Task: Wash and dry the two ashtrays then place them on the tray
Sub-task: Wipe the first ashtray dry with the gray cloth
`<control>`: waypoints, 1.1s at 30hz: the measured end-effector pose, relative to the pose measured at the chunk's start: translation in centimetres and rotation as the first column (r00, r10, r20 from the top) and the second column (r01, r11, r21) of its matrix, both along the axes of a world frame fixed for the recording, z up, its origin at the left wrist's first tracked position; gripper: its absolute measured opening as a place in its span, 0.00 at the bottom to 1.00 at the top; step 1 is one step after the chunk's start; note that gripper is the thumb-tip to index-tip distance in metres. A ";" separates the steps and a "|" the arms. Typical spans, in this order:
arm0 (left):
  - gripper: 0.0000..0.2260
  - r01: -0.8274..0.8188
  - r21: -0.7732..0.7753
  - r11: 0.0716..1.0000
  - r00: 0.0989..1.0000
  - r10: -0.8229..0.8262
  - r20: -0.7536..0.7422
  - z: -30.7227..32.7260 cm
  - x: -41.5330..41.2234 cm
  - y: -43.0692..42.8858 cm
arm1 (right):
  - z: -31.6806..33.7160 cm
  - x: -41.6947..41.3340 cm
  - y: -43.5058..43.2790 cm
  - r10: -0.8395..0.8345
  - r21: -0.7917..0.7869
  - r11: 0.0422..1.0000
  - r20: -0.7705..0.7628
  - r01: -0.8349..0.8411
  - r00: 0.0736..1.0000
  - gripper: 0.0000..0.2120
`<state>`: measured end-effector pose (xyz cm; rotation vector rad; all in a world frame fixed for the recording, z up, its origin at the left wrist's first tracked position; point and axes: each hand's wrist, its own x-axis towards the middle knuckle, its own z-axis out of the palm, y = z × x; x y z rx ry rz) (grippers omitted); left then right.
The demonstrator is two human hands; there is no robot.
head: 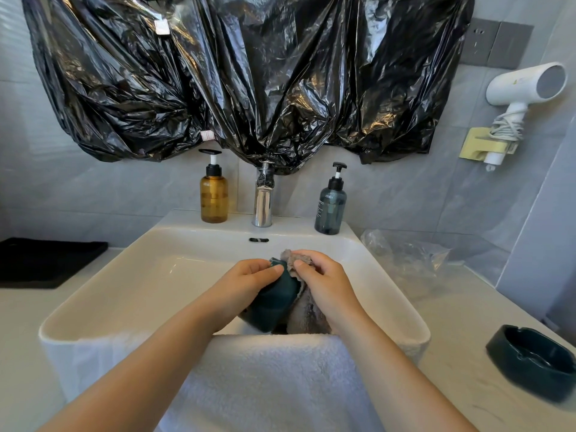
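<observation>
Over the white sink (103, 294), my left hand (246, 283) grips a dark green ashtray (272, 304), held on edge. Pressed against that ashtray's right side, my right hand (324, 285) clutches a grey cloth (307, 313), which hangs down below it. A second dark green ashtray (533, 361) rests on the counter at the far right, apart from both hands. On the counter at the far left lies a black tray (46, 261) with nothing on it.
A chrome tap (263, 198) stands behind the basin between an amber pump bottle (213, 191) and a dark pump bottle (330, 205). A white towel (265, 381) drapes over the sink's front rim. Crumpled clear plastic (408, 254) lies right of the sink. A hairdryer (523, 88) hangs on the wall.
</observation>
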<state>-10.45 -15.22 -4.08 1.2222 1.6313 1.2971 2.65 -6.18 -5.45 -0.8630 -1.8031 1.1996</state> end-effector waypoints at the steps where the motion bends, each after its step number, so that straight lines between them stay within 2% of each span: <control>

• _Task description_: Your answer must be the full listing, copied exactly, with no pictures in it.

• _Solution below_:
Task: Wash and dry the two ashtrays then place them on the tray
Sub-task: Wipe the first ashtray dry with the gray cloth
`<control>`: waypoints, 1.1s at 30hz: the measured end-effector pose, relative to the pose measured at the chunk's start: translation in centimetres and rotation as the first column (r00, r10, r20 from the top) and the second column (r01, r11, r21) of its matrix, both along the axes of a world frame fixed for the recording, z up, its origin at the left wrist's first tracked position; gripper: its absolute measured opening as a place in its span, 0.00 at the bottom to 1.00 at the top; step 1 is one step after the chunk's start; note that gripper is the thumb-tip to index-tip distance in metres. A ";" separates the steps and a "|" the arms. Typical spans, in this order:
arm0 (left):
  - gripper: 0.0000..0.2260
  - r01: -0.8274..0.8188
  - r21: -0.7732..0.7753
  - r11: 0.0716..1.0000
  - r00: 0.0989..1.0000
  - r10: -0.8229..0.8262
  - r20: -0.7536..0.7422
  - z: -30.7227..32.7260 cm
  - x: -41.5330..41.2234 cm
  - y: -43.0692..42.8858 cm
arm1 (right):
  - z: -31.6806..33.7160 cm
  - x: -41.6947..41.3340 cm
  - y: -43.5058..43.2790 cm
  - r10: -0.8395..0.8345
  - r21: -0.7917..0.7869
  - r11: 0.0422..1.0000
  - r20: -0.7705..0.7628
  - r01: -0.8349..0.8411
  - r00: 0.0736..1.0000
  - gripper: 0.0000..0.2120
`<state>`: measured end-effector pose (xyz cm; rotation vector rad; all in a world frame fixed for the recording, z up, its origin at the left wrist's first tracked position; point and axes: each hand's wrist, its own x-axis towards the middle knuckle, its own z-axis out of the palm, y = z × x; x y z rx ry rz) (grippers omitted); left then right.
The demonstrator is two human hands; there is no robot.
head: 
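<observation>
Over the white sink (103, 294), my left hand (246, 283) grips a dark green ashtray (272, 304), held on edge. Pressed against that ashtray's right side, my right hand (324, 285) clutches a grey cloth (307, 313), which hangs down below it. A second dark green ashtray (533, 361) rests on the counter at the far right, apart from both hands. On the counter at the far left lies a black tray (46, 261) with nothing on it.
A chrome tap (263, 198) stands behind the basin between an amber pump bottle (213, 191) and a dark pump bottle (330, 205). A white towel (265, 381) drapes over the sink's front rim. Crumpled clear plastic (408, 254) lies right of the sink. A hairdryer (523, 88) hangs on the wall.
</observation>
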<state>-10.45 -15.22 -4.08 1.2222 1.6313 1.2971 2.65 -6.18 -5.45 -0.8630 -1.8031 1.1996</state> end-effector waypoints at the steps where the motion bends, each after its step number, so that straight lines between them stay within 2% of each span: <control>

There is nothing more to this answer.